Friday, 3 December 2010

Cook Islands shares lessons learnt in preparing climate change report

Mii Matamaki of the Cook Islands in middle

Cancun Mexico - The Cook Islands were featured in a Pacific side event at the Cancun climate change talks, highlighting the obstacles they face as a small island nation in coping with the impacts of climate change.

One of the key criteria that parties to the UN climate change convention must adhere to, is the completion of a ‘national communications’. This is a status report on all climate change related matters in the country, including that of a greenhouse gas emission inventory.

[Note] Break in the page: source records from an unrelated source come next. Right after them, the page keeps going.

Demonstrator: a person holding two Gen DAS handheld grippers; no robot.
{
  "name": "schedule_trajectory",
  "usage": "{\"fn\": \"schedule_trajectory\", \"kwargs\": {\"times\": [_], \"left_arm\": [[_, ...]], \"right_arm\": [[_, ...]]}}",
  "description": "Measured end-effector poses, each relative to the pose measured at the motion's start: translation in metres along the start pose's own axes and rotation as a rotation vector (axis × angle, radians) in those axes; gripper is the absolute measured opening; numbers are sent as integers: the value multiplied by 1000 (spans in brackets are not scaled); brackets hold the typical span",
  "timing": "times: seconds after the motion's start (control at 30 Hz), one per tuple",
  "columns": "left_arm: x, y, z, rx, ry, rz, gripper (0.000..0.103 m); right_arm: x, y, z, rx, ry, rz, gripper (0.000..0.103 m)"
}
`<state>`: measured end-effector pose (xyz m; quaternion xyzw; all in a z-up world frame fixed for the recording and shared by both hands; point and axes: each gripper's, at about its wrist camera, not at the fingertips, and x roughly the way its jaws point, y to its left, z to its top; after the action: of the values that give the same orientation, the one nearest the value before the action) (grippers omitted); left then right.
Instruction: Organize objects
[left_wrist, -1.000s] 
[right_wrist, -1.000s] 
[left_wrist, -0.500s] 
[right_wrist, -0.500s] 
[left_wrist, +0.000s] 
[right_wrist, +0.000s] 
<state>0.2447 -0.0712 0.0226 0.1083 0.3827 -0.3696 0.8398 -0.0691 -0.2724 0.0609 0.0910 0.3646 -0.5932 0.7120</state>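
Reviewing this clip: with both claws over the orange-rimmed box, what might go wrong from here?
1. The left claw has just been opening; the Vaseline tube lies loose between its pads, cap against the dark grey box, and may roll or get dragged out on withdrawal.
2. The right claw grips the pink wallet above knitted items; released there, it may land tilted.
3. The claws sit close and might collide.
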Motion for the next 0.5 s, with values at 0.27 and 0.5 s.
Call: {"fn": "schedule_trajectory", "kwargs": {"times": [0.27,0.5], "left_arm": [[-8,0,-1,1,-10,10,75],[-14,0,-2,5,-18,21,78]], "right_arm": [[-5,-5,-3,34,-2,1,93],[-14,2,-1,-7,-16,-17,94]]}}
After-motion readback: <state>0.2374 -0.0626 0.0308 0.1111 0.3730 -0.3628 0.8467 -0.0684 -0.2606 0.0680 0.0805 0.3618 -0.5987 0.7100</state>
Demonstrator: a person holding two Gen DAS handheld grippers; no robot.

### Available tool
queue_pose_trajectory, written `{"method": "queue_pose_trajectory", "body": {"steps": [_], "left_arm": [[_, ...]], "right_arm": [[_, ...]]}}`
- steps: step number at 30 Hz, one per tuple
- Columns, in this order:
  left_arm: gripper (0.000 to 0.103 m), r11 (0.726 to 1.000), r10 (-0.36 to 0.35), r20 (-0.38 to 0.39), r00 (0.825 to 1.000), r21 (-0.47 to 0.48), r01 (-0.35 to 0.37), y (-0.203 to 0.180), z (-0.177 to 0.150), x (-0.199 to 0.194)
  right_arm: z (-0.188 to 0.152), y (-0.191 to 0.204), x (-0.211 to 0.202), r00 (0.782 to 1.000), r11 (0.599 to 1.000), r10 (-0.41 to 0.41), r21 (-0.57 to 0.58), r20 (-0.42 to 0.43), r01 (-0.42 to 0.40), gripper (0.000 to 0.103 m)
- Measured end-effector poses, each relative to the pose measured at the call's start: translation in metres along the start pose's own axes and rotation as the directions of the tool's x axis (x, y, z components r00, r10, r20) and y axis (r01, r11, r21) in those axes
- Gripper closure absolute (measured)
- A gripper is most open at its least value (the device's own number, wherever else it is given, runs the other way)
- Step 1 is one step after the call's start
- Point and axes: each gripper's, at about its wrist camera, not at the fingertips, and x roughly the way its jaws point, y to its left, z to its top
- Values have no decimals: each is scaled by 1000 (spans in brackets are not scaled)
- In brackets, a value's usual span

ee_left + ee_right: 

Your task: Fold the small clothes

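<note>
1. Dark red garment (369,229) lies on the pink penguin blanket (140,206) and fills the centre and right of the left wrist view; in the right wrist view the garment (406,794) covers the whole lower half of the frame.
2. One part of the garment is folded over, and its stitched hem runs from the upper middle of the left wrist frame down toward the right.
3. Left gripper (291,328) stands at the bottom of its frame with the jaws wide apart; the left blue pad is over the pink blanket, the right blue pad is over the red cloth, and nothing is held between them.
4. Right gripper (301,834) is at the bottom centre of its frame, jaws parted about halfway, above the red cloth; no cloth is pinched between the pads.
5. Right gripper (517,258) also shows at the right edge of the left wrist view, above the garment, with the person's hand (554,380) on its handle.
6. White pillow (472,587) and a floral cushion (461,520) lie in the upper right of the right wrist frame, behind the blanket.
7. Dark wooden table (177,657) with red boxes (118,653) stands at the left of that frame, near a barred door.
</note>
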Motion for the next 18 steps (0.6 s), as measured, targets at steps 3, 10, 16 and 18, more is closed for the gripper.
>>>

This report is to be submitted to the Secretariat of the United Nations Framework to the Convention on Climate Change (UNFCCC)

Greenhouse gas emissions contribute to global warming bringing about climate change that has consequences.

The Cook Islands completed their first national communications report in 1999 and are now in the process of finalising their second report for which there have been numerous challenges.

Mii Matamaki, the Second National Communication Project Coordinator at the National Environment Service in the Cook Islands shared these obstacles in the four years it has taken for the Cook Islands to complete their second national communications report.

“One of the major concerns we have is that there is no full time person committed to the project, leading the different components,” explained Matamaki.

“Most of the activities were done through consultancies which have also taken time to develop, we’ve also had work which had to be redone which took more time and further to that the delay in receiving funding has also added to dragging out this process.”

One of the key highlights noted in producing this report is the increase in greenhouse gas emissions of the Cook Islands by 33% in comparison to 10 years ago. Matamaki attributes this to the heavy reliance on fossil fuel which is now being addressed by the Cook Islands Government.

“Despite this, the Cook Islands contribute a very insignificant amount to the global greenhouse gas emissions, but we have noticed an increase in that tiny amount by over 30%.”

Along with mitigation activities in the Cook Islands, the nation has also worked towards adapting to the impacts of climate change. A vulnerability assessment carried out highlighted ‘water’ as a priority issue to be addressed. From this the nation undertook adaptation activities to increase the water capacity in the communities such as providing water tanks and educational awareness on water conservation. Full detail of these and other adaptation activities will be available in the Cook Islands second national communications report.

“We are coming close to now completing it and hope it will be done by January next year, once it is we will do a national launch in the Cook Islands followed by presenting it to the Secretariat of the UNFCCC”.